Input material Block Start

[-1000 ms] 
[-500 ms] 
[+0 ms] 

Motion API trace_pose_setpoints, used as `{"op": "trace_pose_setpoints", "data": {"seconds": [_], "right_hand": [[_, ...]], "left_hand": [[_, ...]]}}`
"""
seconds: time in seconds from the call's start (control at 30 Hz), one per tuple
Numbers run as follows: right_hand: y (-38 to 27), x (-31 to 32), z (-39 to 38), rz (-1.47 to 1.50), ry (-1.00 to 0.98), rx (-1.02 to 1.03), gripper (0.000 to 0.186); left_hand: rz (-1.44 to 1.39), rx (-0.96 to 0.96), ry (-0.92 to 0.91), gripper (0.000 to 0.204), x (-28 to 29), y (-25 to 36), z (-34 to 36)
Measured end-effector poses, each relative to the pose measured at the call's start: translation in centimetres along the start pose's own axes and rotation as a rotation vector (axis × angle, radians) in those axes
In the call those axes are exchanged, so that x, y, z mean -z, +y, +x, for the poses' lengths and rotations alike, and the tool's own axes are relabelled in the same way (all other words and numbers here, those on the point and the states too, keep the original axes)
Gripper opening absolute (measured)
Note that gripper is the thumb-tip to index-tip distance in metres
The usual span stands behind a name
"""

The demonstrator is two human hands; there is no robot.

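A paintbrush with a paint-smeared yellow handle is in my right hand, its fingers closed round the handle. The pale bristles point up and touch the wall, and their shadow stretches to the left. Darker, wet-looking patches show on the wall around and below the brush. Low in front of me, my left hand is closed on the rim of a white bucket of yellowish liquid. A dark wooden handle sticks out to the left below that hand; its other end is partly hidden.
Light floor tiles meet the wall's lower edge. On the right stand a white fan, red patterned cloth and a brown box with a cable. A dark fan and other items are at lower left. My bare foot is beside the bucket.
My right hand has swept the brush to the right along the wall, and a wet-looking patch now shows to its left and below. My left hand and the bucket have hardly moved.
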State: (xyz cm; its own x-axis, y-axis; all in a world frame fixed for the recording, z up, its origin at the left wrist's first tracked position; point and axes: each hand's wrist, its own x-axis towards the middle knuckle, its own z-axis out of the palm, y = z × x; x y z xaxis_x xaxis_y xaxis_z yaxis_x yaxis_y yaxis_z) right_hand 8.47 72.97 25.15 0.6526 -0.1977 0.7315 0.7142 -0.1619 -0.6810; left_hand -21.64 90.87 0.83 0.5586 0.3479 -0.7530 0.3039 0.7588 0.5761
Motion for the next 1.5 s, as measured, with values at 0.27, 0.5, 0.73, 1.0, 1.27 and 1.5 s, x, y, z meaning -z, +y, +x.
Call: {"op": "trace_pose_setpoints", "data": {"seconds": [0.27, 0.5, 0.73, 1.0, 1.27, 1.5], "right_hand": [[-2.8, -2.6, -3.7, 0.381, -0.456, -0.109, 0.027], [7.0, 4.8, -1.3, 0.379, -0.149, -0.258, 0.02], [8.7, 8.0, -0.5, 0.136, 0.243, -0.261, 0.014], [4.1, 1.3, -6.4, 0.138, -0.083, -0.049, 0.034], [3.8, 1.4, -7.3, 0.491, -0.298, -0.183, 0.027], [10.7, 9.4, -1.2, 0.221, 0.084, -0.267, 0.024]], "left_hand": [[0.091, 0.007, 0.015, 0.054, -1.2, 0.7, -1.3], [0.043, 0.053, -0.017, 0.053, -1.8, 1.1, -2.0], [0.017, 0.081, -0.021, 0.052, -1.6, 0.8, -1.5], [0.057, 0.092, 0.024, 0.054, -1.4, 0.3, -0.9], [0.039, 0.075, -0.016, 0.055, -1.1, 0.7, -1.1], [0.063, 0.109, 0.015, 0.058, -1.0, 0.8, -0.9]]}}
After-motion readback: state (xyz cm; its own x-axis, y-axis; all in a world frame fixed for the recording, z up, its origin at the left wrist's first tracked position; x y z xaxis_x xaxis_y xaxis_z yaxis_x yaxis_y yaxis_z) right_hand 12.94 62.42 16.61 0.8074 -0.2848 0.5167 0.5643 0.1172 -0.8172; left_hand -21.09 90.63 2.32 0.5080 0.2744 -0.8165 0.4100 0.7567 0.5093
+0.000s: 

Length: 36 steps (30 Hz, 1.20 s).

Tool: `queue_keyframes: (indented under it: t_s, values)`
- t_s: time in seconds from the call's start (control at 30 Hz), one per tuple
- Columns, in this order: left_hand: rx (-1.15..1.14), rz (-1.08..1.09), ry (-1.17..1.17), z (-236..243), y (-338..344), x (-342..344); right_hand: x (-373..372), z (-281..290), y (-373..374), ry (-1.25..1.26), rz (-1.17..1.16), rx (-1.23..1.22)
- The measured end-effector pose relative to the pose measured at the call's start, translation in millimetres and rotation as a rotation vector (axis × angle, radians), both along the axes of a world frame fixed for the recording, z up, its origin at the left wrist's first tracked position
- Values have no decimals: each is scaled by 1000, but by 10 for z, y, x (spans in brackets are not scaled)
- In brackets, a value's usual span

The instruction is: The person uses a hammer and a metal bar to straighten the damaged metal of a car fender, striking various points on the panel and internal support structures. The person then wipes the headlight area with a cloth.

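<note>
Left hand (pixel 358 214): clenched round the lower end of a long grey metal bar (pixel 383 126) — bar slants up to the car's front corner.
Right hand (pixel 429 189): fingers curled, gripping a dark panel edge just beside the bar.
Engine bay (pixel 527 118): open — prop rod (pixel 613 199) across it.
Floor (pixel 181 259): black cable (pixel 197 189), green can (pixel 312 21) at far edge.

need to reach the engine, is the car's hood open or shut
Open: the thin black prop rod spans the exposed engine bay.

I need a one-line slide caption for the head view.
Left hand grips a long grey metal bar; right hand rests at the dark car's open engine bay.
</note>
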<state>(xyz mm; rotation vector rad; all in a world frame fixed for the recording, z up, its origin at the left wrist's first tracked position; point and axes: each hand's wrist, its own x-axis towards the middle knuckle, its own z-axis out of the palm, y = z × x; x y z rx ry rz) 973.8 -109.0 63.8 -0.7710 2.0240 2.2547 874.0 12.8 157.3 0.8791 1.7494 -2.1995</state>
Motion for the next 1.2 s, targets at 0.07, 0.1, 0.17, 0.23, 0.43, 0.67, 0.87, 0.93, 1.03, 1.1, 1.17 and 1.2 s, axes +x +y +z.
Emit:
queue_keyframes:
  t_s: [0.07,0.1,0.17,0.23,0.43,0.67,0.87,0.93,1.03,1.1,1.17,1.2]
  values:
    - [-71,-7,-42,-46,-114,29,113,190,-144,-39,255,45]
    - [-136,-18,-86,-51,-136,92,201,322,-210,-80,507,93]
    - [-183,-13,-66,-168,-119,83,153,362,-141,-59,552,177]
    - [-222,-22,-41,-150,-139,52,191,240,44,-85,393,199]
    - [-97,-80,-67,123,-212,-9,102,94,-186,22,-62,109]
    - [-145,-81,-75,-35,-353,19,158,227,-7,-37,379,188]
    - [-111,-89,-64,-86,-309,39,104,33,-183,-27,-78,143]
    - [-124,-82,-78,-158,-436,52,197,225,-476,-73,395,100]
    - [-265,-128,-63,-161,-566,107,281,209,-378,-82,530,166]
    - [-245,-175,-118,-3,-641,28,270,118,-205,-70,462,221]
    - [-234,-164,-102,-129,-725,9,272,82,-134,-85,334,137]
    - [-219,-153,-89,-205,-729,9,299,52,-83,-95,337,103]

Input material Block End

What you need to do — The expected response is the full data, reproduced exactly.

Response below —
[-1000 ms] 
[-500 ms] 
[+0 ms] 

Motion API trace_pose_setpoints, used as `{"op": "trace_pose_setpoints", "data": {"seconds": [_], "right_hand": [[_, ...]], "left_hand": [[_, ...]]}}`
"""
seconds: time in seconds from the call's start (control at 30 Hz), one per tuple
Numbers run as follows: right_hand: y (-38 to 27), x (-31 to 32), z (-39 to 38), rz (-1.47 to 1.50), ry (-1.00 to 0.98), rx (-1.02 to 1.03), gripper (0.000 to 0.186); left_hand: rz (-1.44 to 1.39), rx (-0.96 to 0.96), ry (-0.92 to 0.91), gripper (0.000 to 0.204), x (-28 to 29), y (-25 to 36), z (-34 to 36)
Measured end-effector poses, each relative to the pose measured at the call's start: translation in centimetres along the start pose's own axes and rotation as a rotation vector (axis × angle, radians) in those axes
In the call those axes are exchanged, so that x, y, z mean -z, +y, +x, for the poses' lengths and rotations alike, and the tool's own axes are relabelled in the same way (all other words and numbers here, those on the point and the states too, keep the original axes)
Gripper opening absolute (measured)
Note that gripper is the thumb-tip to index-tip distance in metres
The usual span stands behind a name
"""

The demonstrator is two human hands; there is no robot.

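A paintbrush with a paint-smeared yellow handle is in my right hand, its fingers closed round the handle. The pale bristles point up and touch the wall, and their shadow stretches to the left. Darker, wet-looking patches show on the wall around and below the brush. Low in front of me, my left hand is closed on the rim of a white bucket of yellowish liquid. A dark wooden handle sticks out to the left below that hand; its other end is partly hidden.
Light floor tiles meet the wall's lower edge. On the right stand a white fan, red patterned cloth and a brown box with a cable. A dark fan and other items are at lower left. My bare foot is beside the bucket.
My right hand has swept the brush to the right along the wall, and a wet-looking patch now shows to its left and below. My left hand and the bucket have hardly moved.
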State: (xyz cm; its own x-axis, y-axis; all in a world frame fixed for the recording, z up, its origin at the left wrist's first tracked position; point and axes: each hand's wrist, its own x-axis towards the middle knuckle, its own z-axis out of the palm, y = z × x; x y z xaxis_x xaxis_y xaxis_z yaxis_x yaxis_y yaxis_z) right_hand 8.47 72.97 25.15 0.6526 -0.1977 0.7315 0.7142 -0.1619 -0.6810; left_hand -21.64 90.87 0.83 0.5586 0.3479 -0.7530 0.3039 0.7588 0.5761
Motion for the next 1.5 s, as measured, with values at 0.27, 0.5, 0.73, 1.0, 1.27 and 1.5 s, x, y, z meaning -z, +y, +x.
Call: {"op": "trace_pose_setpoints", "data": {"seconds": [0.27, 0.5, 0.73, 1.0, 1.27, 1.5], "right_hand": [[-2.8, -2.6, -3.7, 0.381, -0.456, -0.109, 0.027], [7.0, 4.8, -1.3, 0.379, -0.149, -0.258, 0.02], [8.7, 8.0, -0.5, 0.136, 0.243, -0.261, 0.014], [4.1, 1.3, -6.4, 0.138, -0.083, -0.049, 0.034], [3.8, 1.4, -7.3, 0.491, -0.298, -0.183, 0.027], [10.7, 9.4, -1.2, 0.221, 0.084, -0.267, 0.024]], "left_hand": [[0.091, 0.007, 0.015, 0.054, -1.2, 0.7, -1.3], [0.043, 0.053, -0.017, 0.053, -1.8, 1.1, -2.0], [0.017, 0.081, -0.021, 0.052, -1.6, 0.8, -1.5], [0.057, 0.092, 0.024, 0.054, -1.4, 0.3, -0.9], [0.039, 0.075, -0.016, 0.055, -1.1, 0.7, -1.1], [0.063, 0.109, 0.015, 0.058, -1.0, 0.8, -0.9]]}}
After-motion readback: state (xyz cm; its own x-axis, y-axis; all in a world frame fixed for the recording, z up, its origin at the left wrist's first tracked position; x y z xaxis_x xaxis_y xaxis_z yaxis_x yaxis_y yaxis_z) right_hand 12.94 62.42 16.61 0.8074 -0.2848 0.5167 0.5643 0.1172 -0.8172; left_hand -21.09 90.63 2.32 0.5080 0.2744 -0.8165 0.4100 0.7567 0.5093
+0.000s: 

Length: 36 steps (30 Hz, 1.20 s).

Tool: `queue_keyframes: (indented under it: t_s, values)`
- t_s: time in seconds from the call's start (control at 30 Hz), one per tuple
- Columns, in this order: left_hand: rx (-1.15..1.14), rz (-1.08..1.09), ry (-1.17..1.17), z (-236..243), y (-338..344), x (-342..344); right_hand: x (-373..372), z (-281..290), y (-373..374), ry (-1.25..1.26), rz (-1.17..1.16), rx (-1.23..1.22)
- The measured end-effector pose relative to the pose measured at the call's start, translation in millimetres and rotation as a rotation vector (axis × angle, radians), both along the axes of a world frame fixed for the recording, z up, its origin at the left wrist's first tracked position
- Values have no decimals: each is scaled by 1000, but by 10 for z, y, x (spans in brackets are not scaled)
- In brackets, a value's usual span

The instruction is: The person uses a hammer and a metal bar to straighten the damaged metal of a car fender, striking various points on the panel and internal support structures. The person then wipes the headlight area with a cloth.

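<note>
Left hand (pixel 358 214): clenched round the lower end of a long grey metal bar (pixel 383 126) — bar slants up to the car's front corner.
Right hand (pixel 429 189): fingers curled, gripping a dark panel edge just beside the bar.
Engine bay (pixel 527 118): open — prop rod (pixel 613 199) across it.
Floor (pixel 181 259): black cable (pixel 197 189), green can (pixel 312 21) at far edge.

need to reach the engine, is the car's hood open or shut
Open: the thin black prop rod spans the exposed engine bay.

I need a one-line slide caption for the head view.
Left hand grips a long grey metal bar; right hand rests at the dark car's open engine bay.
</note>
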<state>(xyz mm; rotation vector rad; all in a world frame fixed for the recording, z up, its origin at the left wrist's first tracked position; point and axes: each hand's wrist, its own x-axis towards the middle knuckle, its own z-axis out of the palm, y = z × x; x y z rx ry rz) 973.8 -109.0 63.8 -0.7710 2.0240 2.2547 874.0 12.8 157.3 0.8791 1.7494 -2.1995</state>
Motion for the next 1.2 s, targets at 0.07, 0.1, 0.17, 0.23, 0.43, 0.67, 0.87, 0.93, 1.03, 1.1, 1.17 and 1.2 s, axes +x +y +z.
Emit:
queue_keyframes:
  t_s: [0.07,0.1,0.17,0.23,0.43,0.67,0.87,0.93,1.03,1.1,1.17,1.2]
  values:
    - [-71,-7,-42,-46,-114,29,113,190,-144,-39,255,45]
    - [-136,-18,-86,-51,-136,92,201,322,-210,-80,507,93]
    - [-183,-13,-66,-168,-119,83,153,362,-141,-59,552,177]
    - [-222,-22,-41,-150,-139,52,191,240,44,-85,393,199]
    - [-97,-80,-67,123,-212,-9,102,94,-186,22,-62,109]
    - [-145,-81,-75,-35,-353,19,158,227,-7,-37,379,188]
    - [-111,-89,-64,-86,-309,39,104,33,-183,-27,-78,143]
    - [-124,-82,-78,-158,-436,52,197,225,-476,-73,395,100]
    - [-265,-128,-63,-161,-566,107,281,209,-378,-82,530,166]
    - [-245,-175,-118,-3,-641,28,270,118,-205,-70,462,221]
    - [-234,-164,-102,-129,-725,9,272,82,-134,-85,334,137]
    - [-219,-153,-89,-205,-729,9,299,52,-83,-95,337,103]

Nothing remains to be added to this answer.